Speculative Fiction

Allen Steele

Coyote Rising
In my earlier review of Coyote, I described it as a fairly normal interstellar colonization story with a hint of politics in the background.  Coyote Rising, the sequel, makes those politics somewhat more explicit, but they are still far short of actually driving the story in a manner similar to, for example, The Moon is a Harsh Mistress.  That's not a good thing when the point of the story is supposed to be the politics.

The original colonists on Coyote were rebels, political dissidents who stole their spacecraft from the dictatorial tyrrany that built it.  They had years to settle into life on their new world, but the government on Earth (no longer the same one they had fled, though it's replacement is similarly collectivist) has used those years to build more colonization craft. 

When those craft begin to arrive, they bring with them a corrosive ideology and the soldiers to enforce it.  The original colonists are forced to flee their homes and live in hiding, scratching out a living from the harsh and unfamilar planet while looking for a way to reclaim their planet from the new arrivals.  It's a perfect settling for a retelling of the American Revolution, and the author makes a good attempt.  But the traditional weaknesses of science fiction writing are poor characterization and difficult in telling an emotionally moving story, and this book suffers from those flaws in spades. 

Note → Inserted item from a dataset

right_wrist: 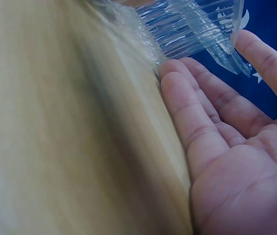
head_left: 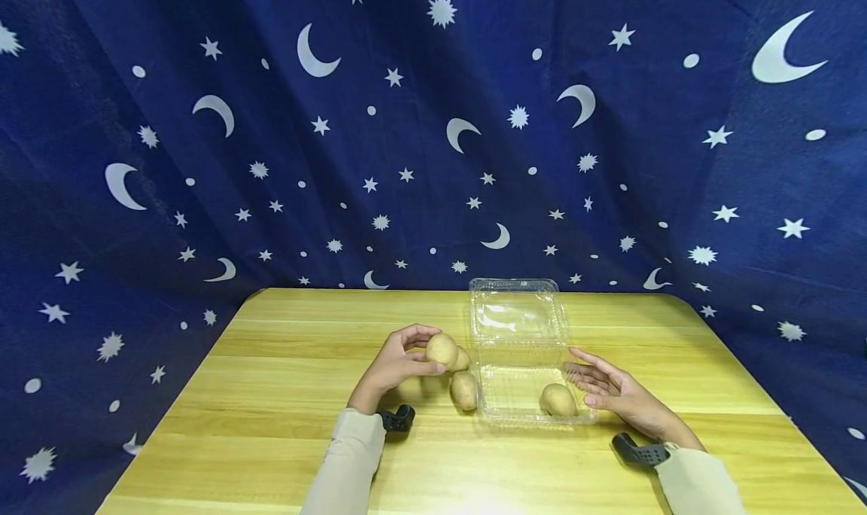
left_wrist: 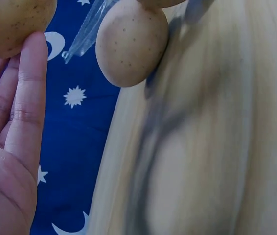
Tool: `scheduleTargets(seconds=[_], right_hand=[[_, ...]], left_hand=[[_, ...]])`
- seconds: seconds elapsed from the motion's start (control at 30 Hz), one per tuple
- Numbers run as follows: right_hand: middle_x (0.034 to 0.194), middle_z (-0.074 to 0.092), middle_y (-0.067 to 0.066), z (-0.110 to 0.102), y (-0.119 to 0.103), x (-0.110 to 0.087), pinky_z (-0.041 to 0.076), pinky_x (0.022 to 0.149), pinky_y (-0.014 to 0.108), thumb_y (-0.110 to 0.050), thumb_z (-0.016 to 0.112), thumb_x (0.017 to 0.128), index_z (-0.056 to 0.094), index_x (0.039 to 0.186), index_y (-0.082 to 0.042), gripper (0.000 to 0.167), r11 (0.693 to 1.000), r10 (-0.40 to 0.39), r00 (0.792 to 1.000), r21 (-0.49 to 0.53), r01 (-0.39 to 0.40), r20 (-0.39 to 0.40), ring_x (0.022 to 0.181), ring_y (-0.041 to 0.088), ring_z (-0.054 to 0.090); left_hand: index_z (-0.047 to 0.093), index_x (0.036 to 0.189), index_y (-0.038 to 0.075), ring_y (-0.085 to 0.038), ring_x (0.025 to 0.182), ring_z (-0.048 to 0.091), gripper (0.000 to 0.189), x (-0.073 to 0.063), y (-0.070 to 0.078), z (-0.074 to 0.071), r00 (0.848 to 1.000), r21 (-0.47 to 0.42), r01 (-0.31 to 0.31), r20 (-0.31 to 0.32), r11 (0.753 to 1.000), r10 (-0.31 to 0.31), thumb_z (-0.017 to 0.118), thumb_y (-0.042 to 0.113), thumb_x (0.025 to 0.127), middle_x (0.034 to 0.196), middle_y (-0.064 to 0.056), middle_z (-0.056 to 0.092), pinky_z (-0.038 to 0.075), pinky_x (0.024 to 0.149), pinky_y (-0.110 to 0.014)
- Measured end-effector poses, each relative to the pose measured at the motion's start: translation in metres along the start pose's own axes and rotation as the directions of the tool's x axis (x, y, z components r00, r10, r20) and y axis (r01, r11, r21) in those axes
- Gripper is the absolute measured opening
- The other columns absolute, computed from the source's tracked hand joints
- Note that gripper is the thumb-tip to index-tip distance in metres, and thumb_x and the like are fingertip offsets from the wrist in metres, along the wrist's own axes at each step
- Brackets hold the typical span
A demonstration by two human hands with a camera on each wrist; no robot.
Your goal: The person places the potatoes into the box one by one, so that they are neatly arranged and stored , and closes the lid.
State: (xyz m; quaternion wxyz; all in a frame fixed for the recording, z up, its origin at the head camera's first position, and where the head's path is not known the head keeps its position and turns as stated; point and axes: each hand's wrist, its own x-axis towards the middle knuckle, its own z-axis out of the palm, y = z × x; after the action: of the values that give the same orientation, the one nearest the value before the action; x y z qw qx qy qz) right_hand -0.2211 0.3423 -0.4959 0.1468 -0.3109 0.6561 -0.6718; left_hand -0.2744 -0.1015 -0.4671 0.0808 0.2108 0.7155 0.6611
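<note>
My left hand [head_left: 398, 363] grips a potato [head_left: 442, 348] between thumb and fingers, raised above the table. The same held potato [left_wrist: 16, 24] fills the upper left of the left wrist view. Behind and below it, a second potato [head_left: 462, 359] is partly hidden. Another potato [head_left: 463, 391] lies against the left side of a clear plastic clamshell box [head_left: 501, 419], whose lid [head_left: 518, 315] is folded back. One potato [head_left: 558, 400] sits inside the box at its right. Beside the box's right wall, my right hand [head_left: 619, 394] has its fingers extended, with fingertips [right_wrist: 177, 83] at the plastic.
The light wooden table [head_left: 284, 455] extends around the box. A dark blue curtain [head_left: 406, 123] with moons and stars hangs behind it and at both sides. Each wrist wears a black device, such as the right one [head_left: 640, 451].
</note>
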Motion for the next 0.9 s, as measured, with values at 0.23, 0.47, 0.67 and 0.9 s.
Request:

That said, it's by no means a failure.  It's just not a smashing success.  If you enjoyed Coyote you'll enjoy it's sequel, and it's easy to pass a few hours in the reading without regretting them.
Coyote
Imagine a socialist paradise that bankrupts itself to develop a single interstellar spacecraft, the USS Alabama, designed to escape the solar system and colonize a new world, called Coyote.  Imagine that the colonists for this new world have been carefully selected by the government, emphasizing political loyalty as much as scientific knowledge.  Imagine that in this dystopian society, dissidents who remember the dream of Liberty are regularly rooted out, arrested, and shipped to reeducation camps in cattle cars.  And, finally, imagine that the captain of the USS Alabama, one Robert E Lee, is just such a dissident -- as yet undetected, and leader of a conspiracy to seize the Alabama, replacing her crew on the eve of launch with a new set of colonists.  Colonists who remember freedom.

If you can imagine that without straining your suspension of disbelief, you'll do just fine with this novel, which presents a fairly normal interstellar colonization story with a hint of politics in the background.  It's not a story that will make a vast emotional impact; in fact, many of the events which might be expected to have such an impact are downplayed.  Don't come into this story hoping for a rousing tale of freedom versus oppression; it will not deliver that, and does not try.  (That attempt appears to be reserved for the sequel, Coyote Rising). 

While the book will hold your interest, it does not rate special notice.  Colonization junkies will be disappointed by the lack of detailed challenges to be overcome related to the new world, and political junkies will be disappointed by the lack of rhetoric or emotional impact.  If the book has a strong point, it would be interpersonal relations, and even that aspect is too weak to carry the whole story.

The only reason I can see to read this novel is to set up the sequel.